**Extracted data**
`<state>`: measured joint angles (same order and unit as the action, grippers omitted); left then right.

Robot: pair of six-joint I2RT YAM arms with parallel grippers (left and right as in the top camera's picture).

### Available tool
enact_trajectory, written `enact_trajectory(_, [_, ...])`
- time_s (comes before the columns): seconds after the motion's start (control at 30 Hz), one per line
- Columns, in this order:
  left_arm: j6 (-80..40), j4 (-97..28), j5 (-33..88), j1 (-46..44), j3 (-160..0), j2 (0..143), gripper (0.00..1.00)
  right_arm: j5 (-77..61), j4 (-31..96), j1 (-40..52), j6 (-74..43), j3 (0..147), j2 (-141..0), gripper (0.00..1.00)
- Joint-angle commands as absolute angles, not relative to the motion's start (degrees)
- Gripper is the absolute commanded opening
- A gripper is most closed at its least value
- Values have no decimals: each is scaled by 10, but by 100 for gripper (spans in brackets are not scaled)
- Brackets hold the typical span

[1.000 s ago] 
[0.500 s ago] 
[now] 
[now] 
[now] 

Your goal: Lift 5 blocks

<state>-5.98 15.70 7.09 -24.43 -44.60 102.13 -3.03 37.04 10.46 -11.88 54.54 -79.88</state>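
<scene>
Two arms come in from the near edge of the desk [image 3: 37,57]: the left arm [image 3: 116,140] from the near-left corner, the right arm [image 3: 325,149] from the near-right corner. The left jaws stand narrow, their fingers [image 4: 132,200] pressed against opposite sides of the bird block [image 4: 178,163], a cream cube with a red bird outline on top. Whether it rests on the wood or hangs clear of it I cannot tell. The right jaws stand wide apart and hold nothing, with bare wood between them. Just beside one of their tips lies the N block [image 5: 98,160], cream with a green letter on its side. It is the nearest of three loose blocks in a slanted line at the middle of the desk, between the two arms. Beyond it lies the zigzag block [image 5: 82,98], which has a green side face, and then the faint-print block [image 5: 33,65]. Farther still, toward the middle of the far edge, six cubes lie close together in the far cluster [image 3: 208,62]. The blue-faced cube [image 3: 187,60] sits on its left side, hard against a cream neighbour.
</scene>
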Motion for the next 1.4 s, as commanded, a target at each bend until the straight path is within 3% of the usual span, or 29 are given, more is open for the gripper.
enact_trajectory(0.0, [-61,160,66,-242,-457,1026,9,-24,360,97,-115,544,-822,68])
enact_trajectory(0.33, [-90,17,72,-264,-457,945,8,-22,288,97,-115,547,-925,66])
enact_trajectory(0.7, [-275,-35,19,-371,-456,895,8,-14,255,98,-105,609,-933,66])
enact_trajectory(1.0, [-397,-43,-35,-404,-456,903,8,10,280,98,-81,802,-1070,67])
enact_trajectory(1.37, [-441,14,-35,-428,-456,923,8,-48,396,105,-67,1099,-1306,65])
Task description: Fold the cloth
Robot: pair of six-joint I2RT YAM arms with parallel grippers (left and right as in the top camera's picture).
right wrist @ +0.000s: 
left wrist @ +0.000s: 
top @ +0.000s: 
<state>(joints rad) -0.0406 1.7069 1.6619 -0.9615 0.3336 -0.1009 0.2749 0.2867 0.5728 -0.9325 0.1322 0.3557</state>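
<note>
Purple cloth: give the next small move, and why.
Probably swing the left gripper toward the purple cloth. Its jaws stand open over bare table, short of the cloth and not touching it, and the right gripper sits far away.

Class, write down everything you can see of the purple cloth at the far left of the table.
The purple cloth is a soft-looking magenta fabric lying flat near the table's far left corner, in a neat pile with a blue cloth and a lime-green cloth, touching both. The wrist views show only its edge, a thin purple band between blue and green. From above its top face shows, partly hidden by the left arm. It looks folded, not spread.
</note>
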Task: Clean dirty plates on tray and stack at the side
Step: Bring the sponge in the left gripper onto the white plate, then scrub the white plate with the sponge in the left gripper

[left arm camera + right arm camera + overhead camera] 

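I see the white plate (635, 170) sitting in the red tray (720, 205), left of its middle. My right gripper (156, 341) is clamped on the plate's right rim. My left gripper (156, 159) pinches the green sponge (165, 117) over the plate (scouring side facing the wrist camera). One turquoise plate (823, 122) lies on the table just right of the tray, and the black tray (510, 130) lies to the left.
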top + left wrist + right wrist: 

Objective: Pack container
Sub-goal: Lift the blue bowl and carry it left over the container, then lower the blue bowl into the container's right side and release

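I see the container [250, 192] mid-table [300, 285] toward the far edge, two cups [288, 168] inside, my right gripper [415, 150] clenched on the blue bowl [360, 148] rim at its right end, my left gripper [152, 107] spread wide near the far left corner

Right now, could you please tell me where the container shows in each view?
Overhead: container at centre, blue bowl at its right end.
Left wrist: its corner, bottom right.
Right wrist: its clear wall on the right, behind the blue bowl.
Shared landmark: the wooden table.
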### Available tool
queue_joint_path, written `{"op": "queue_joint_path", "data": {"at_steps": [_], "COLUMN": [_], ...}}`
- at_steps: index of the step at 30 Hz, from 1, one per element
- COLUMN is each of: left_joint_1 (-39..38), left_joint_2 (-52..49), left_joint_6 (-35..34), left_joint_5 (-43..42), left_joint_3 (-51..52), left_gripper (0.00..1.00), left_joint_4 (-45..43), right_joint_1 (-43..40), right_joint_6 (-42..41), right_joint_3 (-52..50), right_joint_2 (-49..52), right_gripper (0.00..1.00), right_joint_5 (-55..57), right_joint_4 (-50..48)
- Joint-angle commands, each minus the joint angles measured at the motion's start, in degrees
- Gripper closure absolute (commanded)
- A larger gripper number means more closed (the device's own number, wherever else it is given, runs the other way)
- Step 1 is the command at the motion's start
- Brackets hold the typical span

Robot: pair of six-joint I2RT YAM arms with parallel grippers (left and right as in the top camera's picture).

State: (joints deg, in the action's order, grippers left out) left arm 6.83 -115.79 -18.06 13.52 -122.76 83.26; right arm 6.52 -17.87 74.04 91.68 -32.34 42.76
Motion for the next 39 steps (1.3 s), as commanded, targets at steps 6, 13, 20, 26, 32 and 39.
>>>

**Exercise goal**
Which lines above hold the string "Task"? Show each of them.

**Exercise response**
Task description: Fold the cloth
Task: Clean dirty plates on tray and stack at the side

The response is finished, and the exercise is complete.